The two guys didn’t seem as confident, but off they floated.
On the opposite bank, at a landing off Corley Mill Road, several people launched kayaks and canoes, and two men, one garbed like a sheik, plopped into inner tubes and started the downstream journey.
No one in the 10-person extended-family group led by Bob Duval and Lee Smoak plopped into the water.
The lower Saluda water comes from the bottom of Lake Murray, and it is cold — about 72 degrees.
Marie Milhouse told her daughter, Trista, 15, to get in and get the cold-shock over with. But when Marie Milhouse sat on her tube, she let out a whoop.
“I thought you said it wasn’t cold,” Trista taunted. “What’s wrong now?”
Duval and Smoak regularly kayak on the river.
“We’ve been doing that for about three years,” Duval said. “The (spill) really ticked me off. We held off this trip because of that.”
Some of the family lives in Columbia, but others are from the Orangeburg area. For several, it was their first time on the Saluda.
They planned to float about 45 minutes to a rocky spot, where the kids could repeatedly run a small set of rapids.
“I live right up on Piney Grove Road, less than two miles away,” Duval said. “This is a great place.”
But he, too, found the water cold and started downstream lying stiff-backed across the hole in the tube.
THE ZOO ROCKS
During the height of the summer, the rocks just north of Riverbanks Zoo and Botanical Garden can be so crowded it’s hard to find a rock to sit on. The surprise Saturday was how few people were on the rocks at noon.
A group of six, taking a break from a softball tournament, took it very easy, listening to a radio turned low playing The Who’s “Baba O’Riley” and The Rolling Stones’ “Brown Sugar.”
Bryan Smith ferried a friend’s son and daughter on his back out to a rock in the river. They smiled, and he struggled.
Hopping rocks to the main channel, one could find Hunter Medlock and Trent Morgan kayaking in the rapids, while Matt Laroche watched. All three are Irmo High School students. Medlock and Morgan just started kayaking two months ago.
“We just got interested in it through friends,” said Morgan, pulling his boat up to one of the big rocks.
“After the spill, we went up to Saluda Shoals,” said Medlock, “but this is where we usually come.”

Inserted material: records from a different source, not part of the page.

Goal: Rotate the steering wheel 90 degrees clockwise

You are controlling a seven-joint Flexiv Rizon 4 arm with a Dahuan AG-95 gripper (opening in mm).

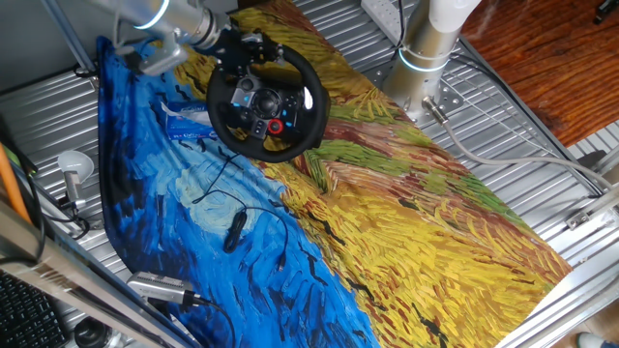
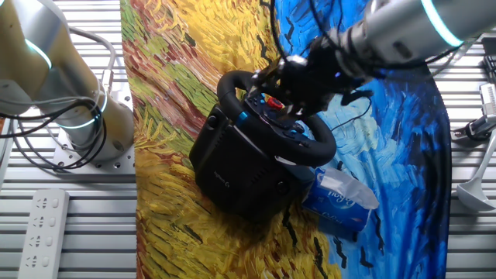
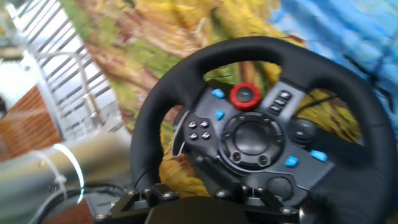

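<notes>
The steering wheel (image 1: 268, 101) is black with a thick round rim and stands tilted on its black base (image 2: 236, 170) on the painted cloth. Its hub carries small buttons, bluish accents and a red knob (image 3: 245, 95). My gripper (image 1: 244, 50) comes in from the upper left and sits shut on the top of the rim. In the other fixed view the gripper (image 2: 304, 77) covers the far side of the rim (image 2: 322, 143). In the hand view the wheel (image 3: 155, 130) fills the frame, its near rim runs under the gripper mount (image 3: 205, 202), and the fingertips are hidden.
A small black cabled device (image 1: 234, 230) lies on the blue part of the cloth in front of the wheel. A blue tissue pack (image 2: 341, 198) rests beside the wheel base. The arm's base (image 2: 85, 116) stands off the cloth, near a power strip (image 2: 46, 221).
</notes>
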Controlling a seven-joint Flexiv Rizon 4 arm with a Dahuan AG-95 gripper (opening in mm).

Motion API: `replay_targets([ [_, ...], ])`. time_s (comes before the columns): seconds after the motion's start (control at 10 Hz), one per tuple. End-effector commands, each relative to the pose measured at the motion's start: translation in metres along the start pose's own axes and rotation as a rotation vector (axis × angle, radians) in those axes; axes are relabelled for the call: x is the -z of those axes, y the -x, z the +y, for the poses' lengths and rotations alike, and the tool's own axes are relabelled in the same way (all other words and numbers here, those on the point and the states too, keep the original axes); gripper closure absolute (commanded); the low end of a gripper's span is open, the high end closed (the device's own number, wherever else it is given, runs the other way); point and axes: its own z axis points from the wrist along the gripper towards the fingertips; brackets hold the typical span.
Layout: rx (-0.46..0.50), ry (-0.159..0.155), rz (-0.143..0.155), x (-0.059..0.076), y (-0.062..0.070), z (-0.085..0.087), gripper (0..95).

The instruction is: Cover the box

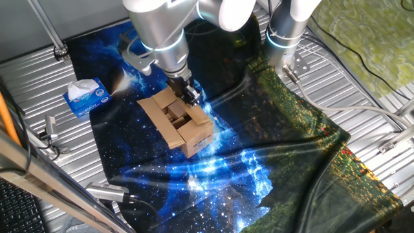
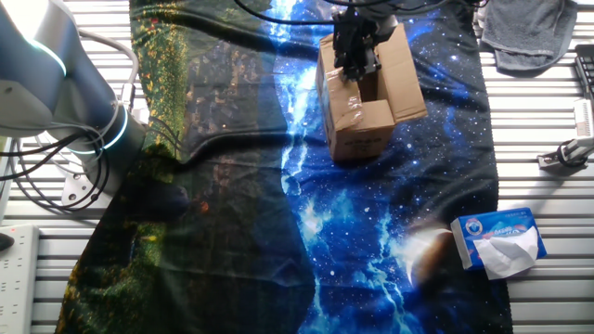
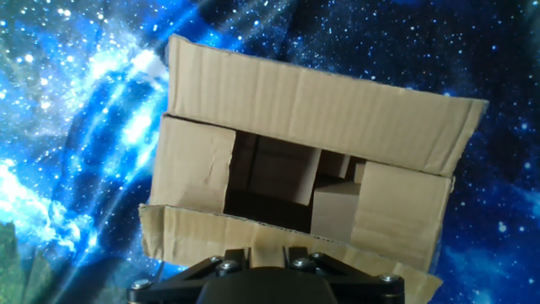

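The box is a small brown cardboard carton standing on the starry blue cloth, also in the other fixed view. Its top is partly open: two short flaps are folded in, one long flap stands out flat on the far side, and a dark opening shows between them. My gripper hangs straight down over the box's edge, at the other long flap, as the other fixed view also shows. In the hand view my gripper has its fingers close together against that near flap, and the tips are hidden.
A blue-and-white tissue box lies on the cloth edge to one side, also in the other fixed view. A second arm's base stands beyond the cloth. A grey rag lies on the metal table.
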Motion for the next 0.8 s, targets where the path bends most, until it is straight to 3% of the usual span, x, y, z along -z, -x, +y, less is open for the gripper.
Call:
replay_targets([
  [0.1,0.002,-0.001,-0.006,-0.005,-0.001,-0.001,76.0],
  [0.8,0.026,-0.008,-0.024,-0.030,-0.008,-0.008,76.0],
])
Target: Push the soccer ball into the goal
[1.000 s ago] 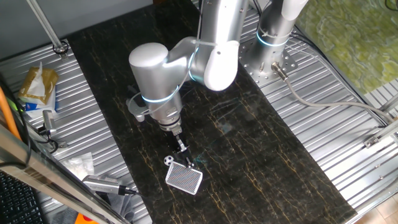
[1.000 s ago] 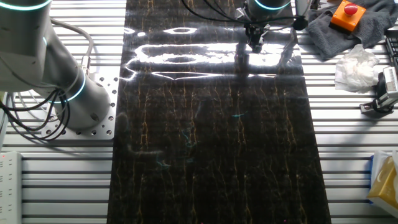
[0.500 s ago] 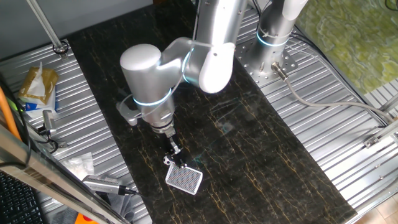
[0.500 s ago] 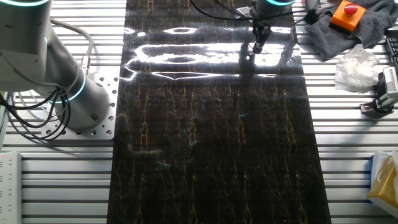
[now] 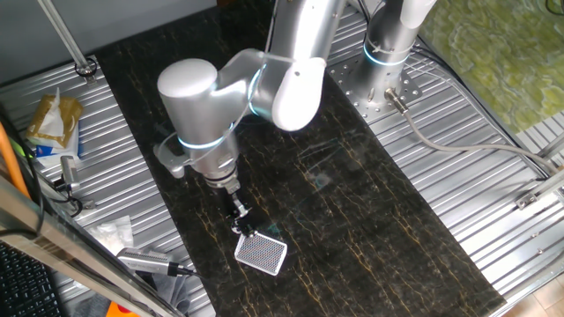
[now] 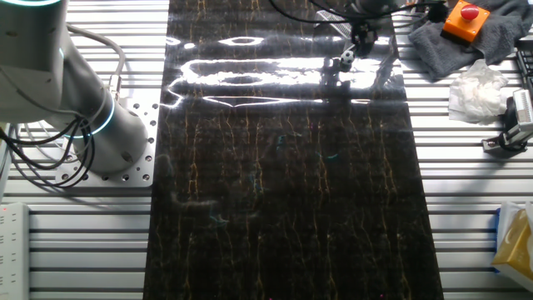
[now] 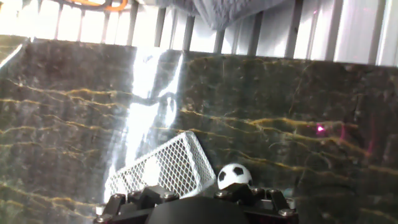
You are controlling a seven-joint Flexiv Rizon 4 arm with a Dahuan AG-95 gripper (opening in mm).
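1. Soccer ball (image 7: 234,176) sits low centre of hand view, just ahead of gripper (image 7: 193,198).
2. Goal (image 7: 160,168) lies immediately to the ball's left in frame; its opening's facing unclear.
3. Cannot tell whether the jaws are open or closed.

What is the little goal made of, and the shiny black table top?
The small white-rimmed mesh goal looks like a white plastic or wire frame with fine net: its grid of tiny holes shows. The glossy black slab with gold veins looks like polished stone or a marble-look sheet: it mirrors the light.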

Jason Bunch first came to this part of the river 25 years ago when he was 7.
He grew up in Cayce, and his father took him to the west bank, where they explored the remains of an 1830s textile mill and a dam that diverted the waters into a canal. That area is now part of the zoo’s botanical gardens.
“My father used to bring the kids down, and now I’m bringing them,” he said, nodding at his son and daughter.

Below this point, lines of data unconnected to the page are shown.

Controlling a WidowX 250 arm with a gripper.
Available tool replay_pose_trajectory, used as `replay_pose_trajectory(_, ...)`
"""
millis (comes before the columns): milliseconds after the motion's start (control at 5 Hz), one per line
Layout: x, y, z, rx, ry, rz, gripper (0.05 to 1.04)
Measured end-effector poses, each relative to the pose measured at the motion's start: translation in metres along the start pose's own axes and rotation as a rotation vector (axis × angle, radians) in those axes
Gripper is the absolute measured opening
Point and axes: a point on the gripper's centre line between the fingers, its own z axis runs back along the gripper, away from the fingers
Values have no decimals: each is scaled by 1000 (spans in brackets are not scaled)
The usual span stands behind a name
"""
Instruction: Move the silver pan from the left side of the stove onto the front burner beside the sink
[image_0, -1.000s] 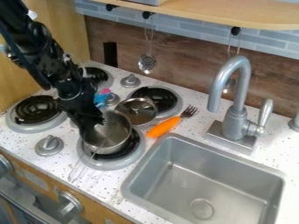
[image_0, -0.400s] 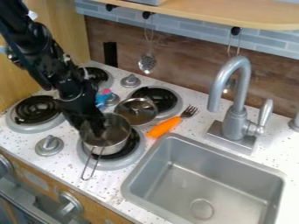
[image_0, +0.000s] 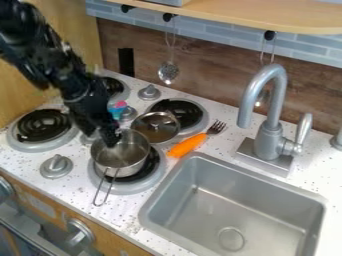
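landmark: steel pot (image_0: 123, 161), upright on a burner (image_0: 155, 175), wire handle (image_0: 105, 191) toward the near desk edge. gripper (image_0: 110, 140) at pot's far-left rim, contact unclear. round metal lid or pan (image_0: 152, 132) just behind pot, to the right. orange-handled fork (image_0: 188, 145) right of pot. sink (image_0: 151, 214) farther right of pot, nearer camera. faucet (image_0: 268, 142) well right of pot. pink-blue item (image_0: 117, 109) behind pot. gray knob (image_0: 56, 166) left of pot.

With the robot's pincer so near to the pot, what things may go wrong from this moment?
The pincer is at the pot's rim, so a small sideways move might tip the pot or slide it off the burner. The pot's wire handle sticks out towards the counter's front and may get snagged. If pushed, the orange-handled fork might fall into the nearby sink.
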Motion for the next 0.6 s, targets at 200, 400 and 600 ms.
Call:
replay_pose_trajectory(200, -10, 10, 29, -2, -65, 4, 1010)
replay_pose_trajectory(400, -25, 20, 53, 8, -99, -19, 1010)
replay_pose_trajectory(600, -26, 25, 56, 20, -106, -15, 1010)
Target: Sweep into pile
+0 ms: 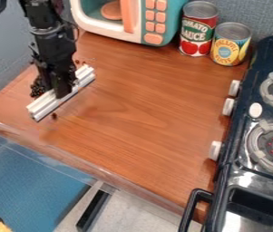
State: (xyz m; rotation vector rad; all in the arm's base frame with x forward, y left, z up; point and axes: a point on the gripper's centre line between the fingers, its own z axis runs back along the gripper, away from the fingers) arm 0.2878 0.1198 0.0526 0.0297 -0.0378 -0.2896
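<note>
My gripper (pixel 64 90) hangs over the left part of the wooden counter and is shut on the middle of a white and silver bar (pixel 43 108). The bar lies low over the wood at a slant, from lower left to upper right. Small dark brown pieces (pixel 37 87) are bunched just left of the gripper, behind the bar. More reddish-brown pieces (pixel 78 62) are scattered beyond its upper end. A single dark piece (pixel 54 116) sits in front of the bar, near its lower end. The arm and bar may hide others.
A toy microwave (pixel 153 22) stands at the back, with a tomato sauce can (pixel 197 29) and a yellow can (pixel 230 44) beside it. The toy stove (pixel 245 149) with its knobs borders the counter (pixel 144 108) on the right. The counter's front edge runs diagonally below.
</note>
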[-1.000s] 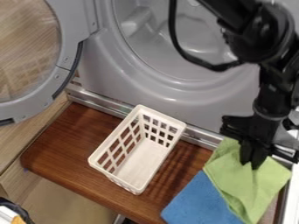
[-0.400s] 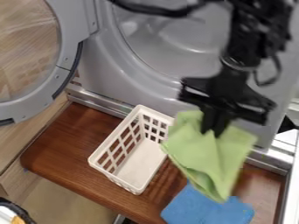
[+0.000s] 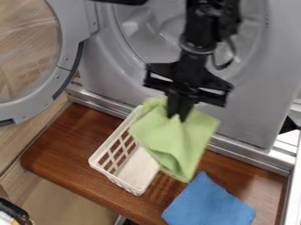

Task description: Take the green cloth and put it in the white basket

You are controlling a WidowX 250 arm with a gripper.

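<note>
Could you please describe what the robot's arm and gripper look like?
The arm is black, built of chunky, rounded segments, with a dark cable looping out at its side. The gripper is black too, with a wide, angular body that spreads to both sides above narrow dark fingers.

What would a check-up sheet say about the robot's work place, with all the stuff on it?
Surface: brown wooden board.
Job's things: green cloth held up, partly hiding the white basket, which stands upright on the board.
Clutter: blue cloth on the board, right of the basket; a partly seen black-and-white thing at the lower left corner.
Gripper: pinching the green cloth.
Cables: black cable looping beside the arm.
Surroundings: grey machine behind, round door open.
</note>
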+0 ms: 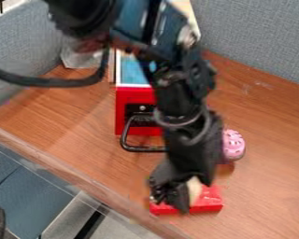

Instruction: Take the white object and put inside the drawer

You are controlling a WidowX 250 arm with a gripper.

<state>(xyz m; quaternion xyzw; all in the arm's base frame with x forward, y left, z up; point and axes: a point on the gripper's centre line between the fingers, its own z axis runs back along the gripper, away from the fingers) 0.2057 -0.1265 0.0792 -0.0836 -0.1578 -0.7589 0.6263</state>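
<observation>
The pincer [184, 193] is at the white object [194, 188], likely for transfer; grip state cannot be determined. The drawer [127, 97] has its handle [143, 149] facing near, presumably for pulling.

On a brown wood-grain tabletop [274, 161], we see a low, glossy red object [209, 204] near the front edge, while a pink, dark-spotted item [234, 144] sits farther back. Grey fabric panels [258, 39] flank the table, and we spot a pale, crumpled-looking item [75, 57] beside the left one. Below the front edge, we find blue surfaces [24, 193], their exact nature unclear
</observation>
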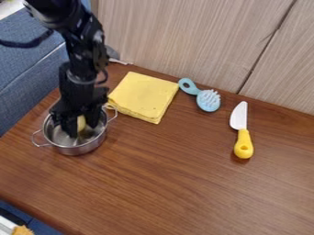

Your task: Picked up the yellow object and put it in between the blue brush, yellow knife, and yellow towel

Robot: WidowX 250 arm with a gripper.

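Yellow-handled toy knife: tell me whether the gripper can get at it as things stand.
Not directly, it seems: the gripper is down in the metal pot and must first clear its rim. Nothing covers the knife.

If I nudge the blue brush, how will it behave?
The brush looks like stiff plastic, so it should move as one piece rather than fold. Its bristles face up, so the smooth-looking back probably slides easily on the wooden table. With a wide head and thin looped handle, it may swivel around the head if pushed at the handle.
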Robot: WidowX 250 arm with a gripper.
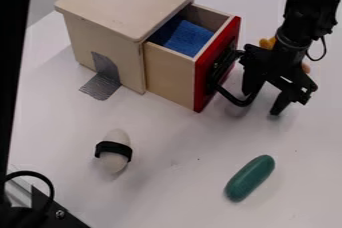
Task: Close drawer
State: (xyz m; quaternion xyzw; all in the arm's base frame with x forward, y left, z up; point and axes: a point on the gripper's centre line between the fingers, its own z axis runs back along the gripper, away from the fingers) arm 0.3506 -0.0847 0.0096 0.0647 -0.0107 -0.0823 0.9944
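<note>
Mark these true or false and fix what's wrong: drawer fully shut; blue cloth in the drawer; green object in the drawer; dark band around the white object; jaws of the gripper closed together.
The drawer is fully shut. False: it stands partly out of the box.
A blue cloth is in the drawer. True.
The green object is in the drawer. False: it lies on the table.
A dark band goes around the white object. True.
The jaws of the gripper are closed together. False: they stand apart.
</note>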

“This is our spot. This is the place we always come to.”
FINDING THE RIVER
The west side of the Gervais Street Bridge is where the Cayce-West Columbia Riverwalk starts.
In the parking lot, Melanie Griffin and Ashley Kersey were blowing up colorful floats.
They planned to go to the zoo and float down to the bridge. It would be the last summer outing before their friends Jaimie Goodwin and Jessica Robison go back to work Monday as school teachers.
Kersey and Griffin just finished their master degrees in social work. Kersey works at Lexington Medical Center, and Griffin is waiting for a Peace Corps assignment in Latin America.
“I’ve done the riverwalk but never been down the river,” said Griffin. “They wanted to do something fun before school started.”
Robison was astounded by the slice of nature right under a major road. “I’ve never been here in my life — ever,” said Robison, who lives just a few miles to the west. “I had no idea it was here.”